Desde la tercera de las ensenadas, “Mar”, y como hombre de tierra adentro, Alfredo escribe sobre la percepción dualista del mar – nace, acaba; nuevo, arcano – y sobre su inmensidad solo abarcable por el mundo sensible. El autor conoce la acción terapéutica de la brisa para los males del corazón, propugna la necesidad de adentrarse en el mar - metáfora de la vida -, y conoce la intratabilidad de ese mismo mar al que, sin embargo, debemos nuestra vida. El vuelo de las golondrinas en la costa lleva la luz de la memoria a su niñez de tierra adentro mientras el gemido de una palmera azotada por el vendaval sirve para trasladar ese sentimiento a nuestra propia existencia. Alfredo sabe hablarnos de la fugacidad de la vida, del tránsito del hombre por la arena de la vida y nos describe – metáforas, símiles y personificaciones -, de una manera deliciosa, esa contemplación del mar para terminar con dos magníficos versos “Mientras, la luz,/ busca un sitio seguro donde dormir”.
Alfredo somete al dictado de la luz de la luna a las olas, a las mareas, también al asombro y a la mirada de los hombres, para luego dulcificar esa soberbia lunar y cantarnos la mirada inalcanzable de una niña por sobre la luz, ahora amable, de esa misma luna.
El autor sabe contemplar el mar y a su amada “…yo, esclavo y pávido/ -tocón de arcilla inane- /tú, libre,/ simbiosis del agua,/ íntima en su seno,/ ola y espuma de su inmensidad” y es consciente de la insignificancia del hombre ante ese mar, apenas una esquirla de la nada, pero una esquirla soberbia, atroz, incapaz de presagiar su propia muerte. Y de la muerte al alumbramiento, a esa sensación primigenia, líquida en la que yacimos antes de nacer, expresada en el poema “Sumergido”.

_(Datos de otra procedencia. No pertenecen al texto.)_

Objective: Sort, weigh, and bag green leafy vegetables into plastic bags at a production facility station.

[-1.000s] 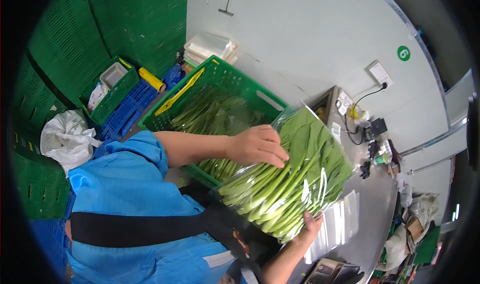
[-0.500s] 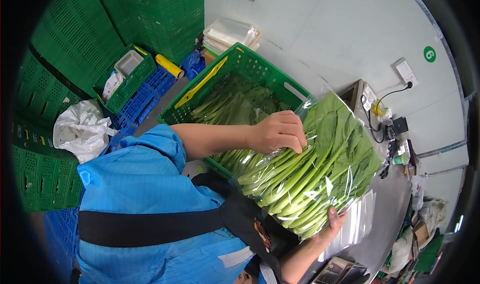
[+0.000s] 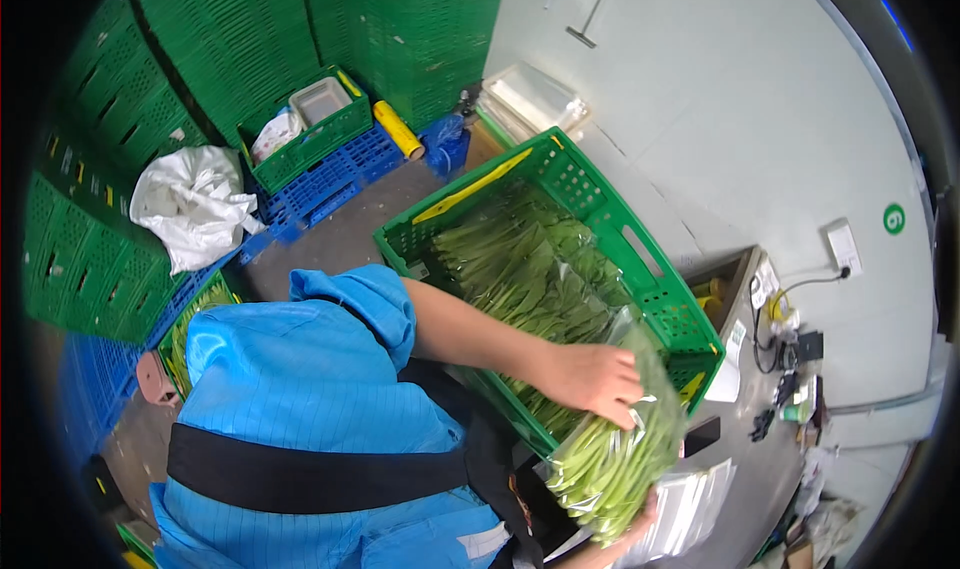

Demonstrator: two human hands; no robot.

Las tres ensenadas confluyen ahora en un hermoso estuario de nombre “Coda” y en el que encontramos una lírica añoranza de la amada junto a un reproche de sí mismo, una interpretación sobre el origen del hombre – la tierra, el agua y la luz, lazarillo de la belleza – y la realidad del retorno a la llanura con los serones de esparto cargados de olas, viento, gaviotas y sueños, también con la paz y con todo el azul del mar. Sí, el retorno al sobrio invierno de la llanura, a ese invierno de las tierras de interior entibiado por el fuego del atardecer: “Arribo a esta llanura/ mi llanura/ raíz y cuna y tierra/ codicia matriz de mi embeleso/ la fragua de la tarde”.

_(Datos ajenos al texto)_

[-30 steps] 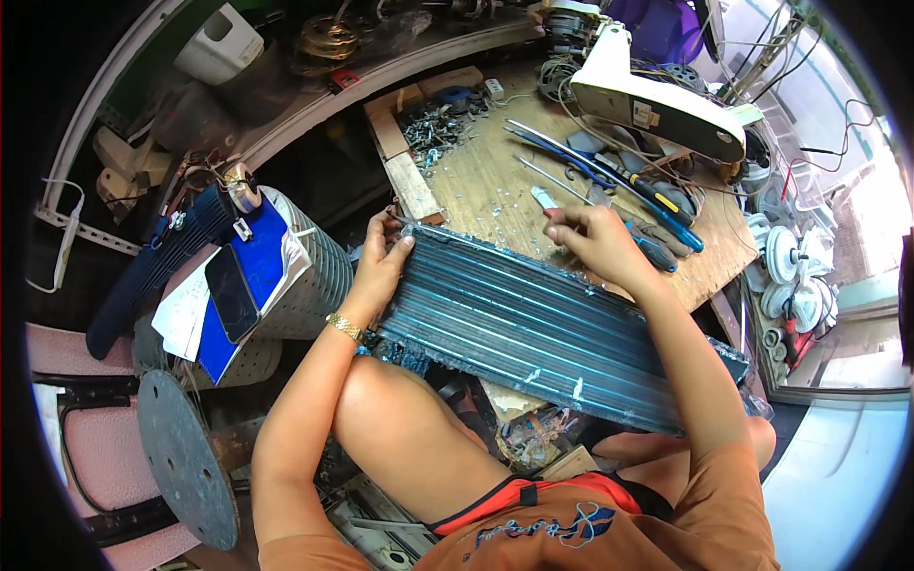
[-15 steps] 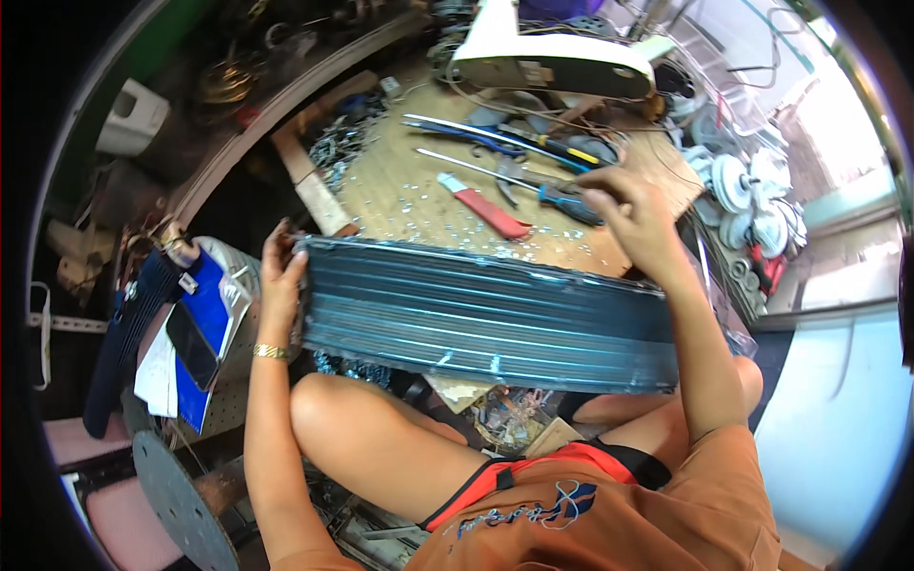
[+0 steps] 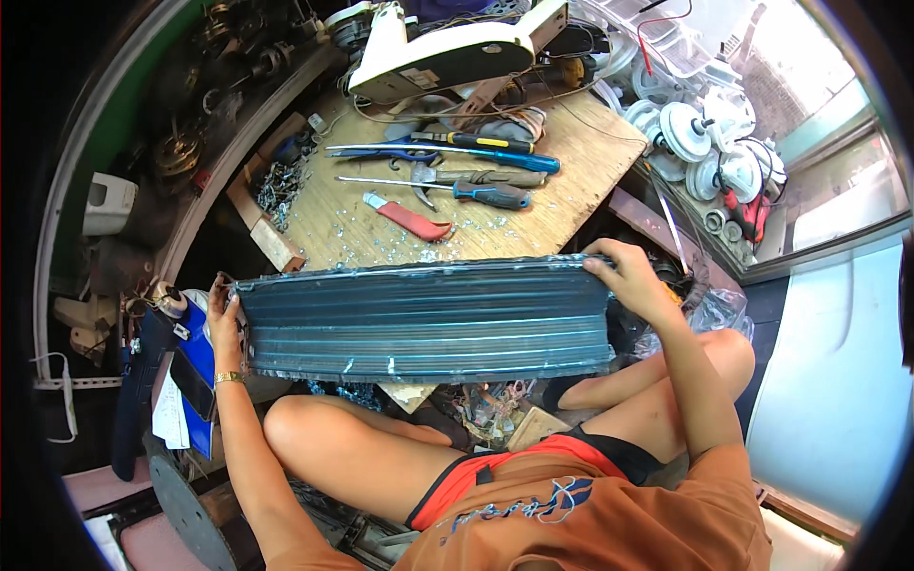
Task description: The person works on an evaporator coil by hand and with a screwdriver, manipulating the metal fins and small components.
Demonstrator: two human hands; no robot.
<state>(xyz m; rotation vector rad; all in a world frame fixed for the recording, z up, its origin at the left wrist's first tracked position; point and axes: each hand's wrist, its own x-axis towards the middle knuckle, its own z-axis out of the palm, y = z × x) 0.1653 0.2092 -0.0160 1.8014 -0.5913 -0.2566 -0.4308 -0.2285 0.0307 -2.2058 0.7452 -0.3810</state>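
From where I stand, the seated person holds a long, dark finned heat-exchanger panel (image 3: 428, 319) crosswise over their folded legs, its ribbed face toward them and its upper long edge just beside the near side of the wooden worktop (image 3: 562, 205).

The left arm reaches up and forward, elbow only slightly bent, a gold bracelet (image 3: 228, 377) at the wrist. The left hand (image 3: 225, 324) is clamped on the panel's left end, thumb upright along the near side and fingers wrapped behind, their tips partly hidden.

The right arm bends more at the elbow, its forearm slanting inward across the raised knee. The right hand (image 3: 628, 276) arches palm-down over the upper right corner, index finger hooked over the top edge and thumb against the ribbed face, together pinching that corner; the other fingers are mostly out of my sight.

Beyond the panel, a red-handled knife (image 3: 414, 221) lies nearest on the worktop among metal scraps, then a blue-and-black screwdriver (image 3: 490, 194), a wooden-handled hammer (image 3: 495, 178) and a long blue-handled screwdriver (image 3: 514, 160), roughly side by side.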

Solo espero que disfruten de la desmesura de la luz, del aroma a salitre, del vuelo rígido de las gaviotas, del tacto de alguna caricia, del sabor del agua del mar, del rumor del viento bajo el blancor de la luna llena, de la maravilla de cada amanecer, de toda la verdad que acompaña a estos versos escritos durante un estío quizá inolvidable.